This intriguing passage seems to cast doubt on the solidity of the distinction between “first” and “second” nature. It suggests that there is no such thing as an absolutely first nature, that everything seemingly fixed has been at some point introduced into history and that the distinction between first and second nature is at best provisional—between a second nature that has been long accepted and one that is still new. And this of course casts doubt on the idea of a second nature as well. What Nietzsche here calls “critical” history begins to appear as the unearthing of an infinite chain of second natures with no necessary first link.
Here, then, we have one of the elements out of which genealogy eventually emerges. For genealogy is a process of interpretation that reveals that what has been taken for granted is the product of specific historical conditions, an expression of a particular and partial attitude toward the world, history, or a text that has been taken as incontrovertible.
In On the Use and Disadvantage of History for Life, Nietzsche also prefigures another element of genealogy:
To what end the “world” exists, to what end “mankind” exists, ought not to concern us at all for the moment except as objects of humour: for the presumptuousness of the little human worm is the funniest thing at present on the world’s stage; on the other hand, do ask yourself why you, the individual, exist, and if you can get no other answer try for once to justify your existence as it were a posteriori by setting before you an aim, a goal, a “to this end,” an exalted and noble “to this end.” Perish in pursuit of this and only this—I know of no better aim in life than that of perishing, animae magnae prodigus, in pursuit of the great and the impossible. (HL 9)
Here as well two conflicting ideas are conjoined.
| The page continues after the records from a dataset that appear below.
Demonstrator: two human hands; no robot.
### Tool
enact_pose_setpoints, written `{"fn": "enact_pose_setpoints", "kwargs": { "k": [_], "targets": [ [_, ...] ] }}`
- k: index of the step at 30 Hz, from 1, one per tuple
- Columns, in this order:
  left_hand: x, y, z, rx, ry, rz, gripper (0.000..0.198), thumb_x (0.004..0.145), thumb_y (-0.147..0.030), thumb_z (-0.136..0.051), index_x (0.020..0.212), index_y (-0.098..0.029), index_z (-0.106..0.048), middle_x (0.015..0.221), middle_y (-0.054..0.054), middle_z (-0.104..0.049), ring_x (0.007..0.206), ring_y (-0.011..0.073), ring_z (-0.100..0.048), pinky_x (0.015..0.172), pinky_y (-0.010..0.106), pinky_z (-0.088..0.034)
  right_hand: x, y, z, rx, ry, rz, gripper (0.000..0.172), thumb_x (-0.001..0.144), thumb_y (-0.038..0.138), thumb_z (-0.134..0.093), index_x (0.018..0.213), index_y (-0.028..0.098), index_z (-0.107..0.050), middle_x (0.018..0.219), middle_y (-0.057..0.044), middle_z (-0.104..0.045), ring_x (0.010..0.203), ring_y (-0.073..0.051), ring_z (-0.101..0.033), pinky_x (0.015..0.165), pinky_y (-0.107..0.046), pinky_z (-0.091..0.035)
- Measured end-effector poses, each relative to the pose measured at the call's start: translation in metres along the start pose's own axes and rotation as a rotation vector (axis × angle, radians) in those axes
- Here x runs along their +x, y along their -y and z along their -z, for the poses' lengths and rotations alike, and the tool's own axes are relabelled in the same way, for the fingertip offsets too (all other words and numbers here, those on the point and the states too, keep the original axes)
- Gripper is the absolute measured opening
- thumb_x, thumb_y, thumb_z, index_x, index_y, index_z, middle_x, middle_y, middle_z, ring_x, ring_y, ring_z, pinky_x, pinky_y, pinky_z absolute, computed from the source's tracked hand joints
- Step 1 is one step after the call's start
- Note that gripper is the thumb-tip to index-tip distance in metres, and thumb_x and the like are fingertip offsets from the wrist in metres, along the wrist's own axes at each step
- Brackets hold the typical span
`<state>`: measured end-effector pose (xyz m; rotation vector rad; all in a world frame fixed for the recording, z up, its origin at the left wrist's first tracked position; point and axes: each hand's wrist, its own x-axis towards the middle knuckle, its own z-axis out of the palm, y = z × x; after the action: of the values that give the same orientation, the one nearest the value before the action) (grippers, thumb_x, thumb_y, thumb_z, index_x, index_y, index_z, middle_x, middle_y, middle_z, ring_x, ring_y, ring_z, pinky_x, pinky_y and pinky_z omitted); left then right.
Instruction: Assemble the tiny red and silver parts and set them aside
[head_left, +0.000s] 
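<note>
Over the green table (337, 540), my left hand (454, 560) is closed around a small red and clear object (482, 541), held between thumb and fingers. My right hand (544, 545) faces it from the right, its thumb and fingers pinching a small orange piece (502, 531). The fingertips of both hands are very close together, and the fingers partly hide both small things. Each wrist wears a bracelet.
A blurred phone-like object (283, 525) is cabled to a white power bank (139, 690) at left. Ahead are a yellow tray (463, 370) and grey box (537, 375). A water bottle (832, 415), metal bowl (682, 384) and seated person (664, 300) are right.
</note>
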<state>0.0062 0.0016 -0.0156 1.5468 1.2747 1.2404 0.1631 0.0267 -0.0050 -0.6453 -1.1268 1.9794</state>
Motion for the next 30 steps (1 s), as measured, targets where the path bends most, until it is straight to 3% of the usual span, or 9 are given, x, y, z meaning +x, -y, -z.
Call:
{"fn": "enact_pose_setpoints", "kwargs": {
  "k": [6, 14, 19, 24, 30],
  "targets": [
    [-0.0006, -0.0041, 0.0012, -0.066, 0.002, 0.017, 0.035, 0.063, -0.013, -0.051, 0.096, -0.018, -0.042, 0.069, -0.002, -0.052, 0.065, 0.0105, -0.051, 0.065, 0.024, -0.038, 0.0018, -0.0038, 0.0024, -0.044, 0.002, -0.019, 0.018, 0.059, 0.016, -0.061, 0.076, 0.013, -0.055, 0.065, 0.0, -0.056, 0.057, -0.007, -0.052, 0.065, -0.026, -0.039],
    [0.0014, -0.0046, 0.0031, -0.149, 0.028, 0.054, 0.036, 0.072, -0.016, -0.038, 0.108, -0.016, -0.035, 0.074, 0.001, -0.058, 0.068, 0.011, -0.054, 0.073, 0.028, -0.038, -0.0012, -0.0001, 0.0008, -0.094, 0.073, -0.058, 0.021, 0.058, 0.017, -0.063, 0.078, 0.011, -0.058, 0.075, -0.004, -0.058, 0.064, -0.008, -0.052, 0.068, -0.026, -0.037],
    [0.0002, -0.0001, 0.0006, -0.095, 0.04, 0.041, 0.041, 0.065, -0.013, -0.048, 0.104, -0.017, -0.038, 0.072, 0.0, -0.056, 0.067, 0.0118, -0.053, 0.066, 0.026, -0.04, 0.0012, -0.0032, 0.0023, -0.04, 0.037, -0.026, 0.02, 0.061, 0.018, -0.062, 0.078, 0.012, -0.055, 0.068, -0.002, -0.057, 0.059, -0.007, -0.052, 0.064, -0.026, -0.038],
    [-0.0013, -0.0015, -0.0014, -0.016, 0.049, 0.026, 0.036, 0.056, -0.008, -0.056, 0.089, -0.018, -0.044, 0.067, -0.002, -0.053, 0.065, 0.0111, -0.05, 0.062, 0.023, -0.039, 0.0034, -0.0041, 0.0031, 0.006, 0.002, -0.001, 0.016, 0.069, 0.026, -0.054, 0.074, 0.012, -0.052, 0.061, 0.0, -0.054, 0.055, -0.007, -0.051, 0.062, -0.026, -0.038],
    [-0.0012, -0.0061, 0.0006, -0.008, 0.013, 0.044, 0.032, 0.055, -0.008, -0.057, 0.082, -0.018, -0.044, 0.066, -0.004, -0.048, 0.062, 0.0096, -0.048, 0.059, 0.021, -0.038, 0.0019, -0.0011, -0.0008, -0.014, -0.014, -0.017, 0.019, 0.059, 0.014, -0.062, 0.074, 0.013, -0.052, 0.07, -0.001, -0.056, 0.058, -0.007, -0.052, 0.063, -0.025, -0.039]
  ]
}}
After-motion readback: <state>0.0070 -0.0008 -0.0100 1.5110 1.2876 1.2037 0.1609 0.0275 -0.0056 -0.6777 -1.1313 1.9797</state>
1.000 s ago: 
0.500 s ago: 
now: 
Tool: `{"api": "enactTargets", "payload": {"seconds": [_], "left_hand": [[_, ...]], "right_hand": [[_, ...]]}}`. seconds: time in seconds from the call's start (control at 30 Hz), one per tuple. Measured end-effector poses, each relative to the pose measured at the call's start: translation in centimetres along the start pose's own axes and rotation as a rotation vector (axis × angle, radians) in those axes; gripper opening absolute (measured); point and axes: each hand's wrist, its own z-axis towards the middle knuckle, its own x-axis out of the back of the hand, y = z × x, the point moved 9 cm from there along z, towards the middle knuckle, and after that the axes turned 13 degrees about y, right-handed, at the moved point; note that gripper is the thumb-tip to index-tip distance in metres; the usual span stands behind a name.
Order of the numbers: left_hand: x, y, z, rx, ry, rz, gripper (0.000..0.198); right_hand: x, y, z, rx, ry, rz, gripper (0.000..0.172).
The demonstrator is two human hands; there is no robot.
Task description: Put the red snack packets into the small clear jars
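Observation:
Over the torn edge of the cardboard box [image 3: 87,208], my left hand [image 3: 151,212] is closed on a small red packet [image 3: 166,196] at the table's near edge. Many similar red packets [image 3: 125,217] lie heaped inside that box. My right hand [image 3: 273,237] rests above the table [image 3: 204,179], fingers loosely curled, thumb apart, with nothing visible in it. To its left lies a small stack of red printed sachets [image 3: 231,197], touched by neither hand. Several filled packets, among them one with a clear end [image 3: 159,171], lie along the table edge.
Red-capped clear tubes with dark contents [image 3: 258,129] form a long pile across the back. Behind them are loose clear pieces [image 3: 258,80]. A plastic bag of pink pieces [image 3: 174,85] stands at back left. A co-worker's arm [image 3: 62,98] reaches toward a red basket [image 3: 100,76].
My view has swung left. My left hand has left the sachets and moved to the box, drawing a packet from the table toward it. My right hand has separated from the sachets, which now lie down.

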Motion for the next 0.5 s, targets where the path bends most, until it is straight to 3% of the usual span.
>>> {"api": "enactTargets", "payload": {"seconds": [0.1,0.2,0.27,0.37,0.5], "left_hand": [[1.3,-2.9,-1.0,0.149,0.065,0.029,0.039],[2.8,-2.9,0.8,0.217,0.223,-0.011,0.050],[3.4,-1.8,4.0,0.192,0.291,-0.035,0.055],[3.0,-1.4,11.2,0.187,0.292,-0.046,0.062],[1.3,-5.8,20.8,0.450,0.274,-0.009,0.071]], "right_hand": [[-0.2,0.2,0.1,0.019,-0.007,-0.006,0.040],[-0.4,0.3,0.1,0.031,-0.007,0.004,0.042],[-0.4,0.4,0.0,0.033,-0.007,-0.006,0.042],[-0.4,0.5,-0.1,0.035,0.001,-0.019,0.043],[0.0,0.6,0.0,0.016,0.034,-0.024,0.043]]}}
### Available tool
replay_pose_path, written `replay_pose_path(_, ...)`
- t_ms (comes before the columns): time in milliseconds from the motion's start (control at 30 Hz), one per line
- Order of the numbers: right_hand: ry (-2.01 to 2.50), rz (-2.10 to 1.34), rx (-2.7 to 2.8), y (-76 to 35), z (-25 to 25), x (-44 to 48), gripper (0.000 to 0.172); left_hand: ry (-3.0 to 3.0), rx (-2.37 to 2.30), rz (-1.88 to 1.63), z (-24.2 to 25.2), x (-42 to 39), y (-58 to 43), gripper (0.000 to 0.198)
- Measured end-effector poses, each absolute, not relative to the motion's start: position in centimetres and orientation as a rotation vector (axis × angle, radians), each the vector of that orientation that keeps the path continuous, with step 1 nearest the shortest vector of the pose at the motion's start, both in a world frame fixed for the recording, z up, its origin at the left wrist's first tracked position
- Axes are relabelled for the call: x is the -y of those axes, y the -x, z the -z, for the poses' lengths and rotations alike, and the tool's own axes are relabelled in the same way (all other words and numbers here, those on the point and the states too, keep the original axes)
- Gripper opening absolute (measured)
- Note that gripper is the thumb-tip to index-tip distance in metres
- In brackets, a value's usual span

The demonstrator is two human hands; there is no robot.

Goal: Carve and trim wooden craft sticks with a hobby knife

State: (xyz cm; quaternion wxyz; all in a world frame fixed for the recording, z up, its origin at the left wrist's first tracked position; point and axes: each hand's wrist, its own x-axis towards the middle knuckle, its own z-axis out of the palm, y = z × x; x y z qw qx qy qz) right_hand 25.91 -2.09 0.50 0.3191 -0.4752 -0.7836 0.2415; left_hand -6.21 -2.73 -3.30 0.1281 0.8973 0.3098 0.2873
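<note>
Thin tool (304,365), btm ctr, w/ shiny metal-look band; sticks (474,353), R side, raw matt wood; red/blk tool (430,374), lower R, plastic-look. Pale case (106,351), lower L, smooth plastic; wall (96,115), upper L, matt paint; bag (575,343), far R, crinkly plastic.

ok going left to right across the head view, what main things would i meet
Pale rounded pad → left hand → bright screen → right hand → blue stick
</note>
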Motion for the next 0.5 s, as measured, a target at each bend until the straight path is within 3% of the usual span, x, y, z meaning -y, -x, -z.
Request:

If there is to be a purpose in life, Nietzsche claims, it will have to be a purpose constructed by each particular individual and capable of redeeming the life that was lived, and perhaps lost, for its sake. But such a purpose can never be fully achieved, insofar as it aims to effect a real change in the wortd—hence Nietzsche’s description of it as “impossible.”
It is out of these two sets of conflicts, I would now like to suggest, that Nietzsche eventually develops the view of interpretation and of our relationship to our past that characterizes On the Genealogy of Morals. The step most crucial to this development was his coming to give up the view that the causal description of objects and events in the world corresponds to their true nature. He therefore no longer had to believe that interpretation or reinterpretation, which cannot really affect such causal sequences, cannot possibly change the events in question and thus introduce something genuinely new into the universe. If the causal description of the world is not a description of its real nature, if in fact there is no such thing as the world’s real nature, then reinterpretation need not be, as Nietzsche had believed when he composed his earlier works, falsification.1
The Genealogy contains a sustained effort on Nietzsche’s part to show that morality is a subject fit for interpretation, that we can ask of it, as we usually put the point, “What does it mean?” This is in fact the very question Nietzsche asks of the asceticism, the denial of the common pleasures, that has been traditionally associated with philosophy. Traditionally, the fact that philosophers have tended toward asceticism has been considered natural. Nietzsche, instead, sees it as a question. “What does that mean?” he asks, and continues: “For this fact has to be interpreted: in itself it just stands there, stuipid to all eternity, like every ‘thing in itself”’ (GM III:7).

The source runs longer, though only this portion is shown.